With the days ticking until Utah is forced by a ruling by District Judge Dale A. Kimball to recognize the over 1,300 same-sex marriages performed in Utah in late December and early January, Utah Attorney General Sean Reyes filed a motion with the U.S. Supreme Court to put a hold on the ruling.

“To the Honorable Sonia Sotomayor, Associate Justice of the Supreme Court of the United States and Circuit Justice for the United States Court of Appeals for the Tenth Circuit: Applicants Gary R. Herbert, Governor of Utah, and Sean D. Reyes, Attorney General of Utah, respectfully apply for an emergency stay pending appeal of a preliminary injunction entered by the United States District Court for the District of Utah.”

Both the district court and the Tenth Circuit have denied the state’s requests for a full stay pending appeal, though
the Tenth Circuit granted a temporary stay that will expire at 10:00 a.m. EDT on Monday, July 21.

Reyes writes in the application that a suit filed on behalf of four couples married in the state during the time between Judge Robert Shelby’s Dec. 20 ruling that Utah’s Amendment 3 was unconstitutional and the U.S. Supreme Court’s granting of that ruling 17 days later is an attempt at “circumvention” of the Supreme Court’s stay “that has burdensome regulatory implications and irreparable consequences for the state of Utah.”

Judge Kimball’s ruling stated that marriages performed while marriage was legal in the state must be recognized by the state, even as the Kitchen v. Herbert case is being appealed.

“But no federal court has ever held that a plaintiff can acquire vested rights as a result of an unstayed, non-final district court order, because such a rule creates an end-run around the normal appellate process and largely innoculates (sp) the unstayed, non-final decision from effective appellate review,” the application reads.

“This case thus presents an extremely important question of both federalism and federal procedure, a question that is closely related to, but distinct from, the question this Court will soon be asked to address in Kitchen,” the application continues. “That question is whether a federal district court is authorized to create private rights that vest against a state by issuing a non-final order commanding state officials to perform a ministerial act (in this case, granting a marriage license) and then refusing to stay that order pending appeal.”

The state notes that several of the couples have applied for adoptions since being legally married.

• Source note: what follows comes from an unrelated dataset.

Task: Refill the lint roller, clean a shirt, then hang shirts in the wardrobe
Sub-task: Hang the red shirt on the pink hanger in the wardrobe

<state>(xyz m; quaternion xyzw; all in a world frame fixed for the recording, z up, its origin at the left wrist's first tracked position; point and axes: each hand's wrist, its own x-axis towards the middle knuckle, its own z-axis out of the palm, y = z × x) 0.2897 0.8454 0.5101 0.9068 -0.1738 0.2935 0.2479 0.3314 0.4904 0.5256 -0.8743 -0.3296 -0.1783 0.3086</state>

“[T]he Utah Department of Health, Office of Vital Statistics received four orders from State district court judges requiring the Department to issue amended birth certificates identifying the same-sex couple as parents of the child on the certificate,” the application said.

The Utah Supreme Court on May 16 ordered that all state court proceedings be stayed, including two “show cause” orders to the Utah Attorney General’s office and the Utah Dept. of Health asking why they should not be held in contempt for failure to comply with the adoption orders.

In Kimball’s decision not to stay his decision, he wrote that, “Whether or not Kitchen is ultimately upheld, … Utah’s marriage bans were a legal nullity until the Supreme Court issued the Stay Order on January 6, 2014.” That is to say that the laws against same-sex marriage did not exist for the 17 days between the ruling and the Supreme Court’s stay.

Throughout the application, Reyes calls Judge Shelby’s order a “non-final” decision at least 27 times.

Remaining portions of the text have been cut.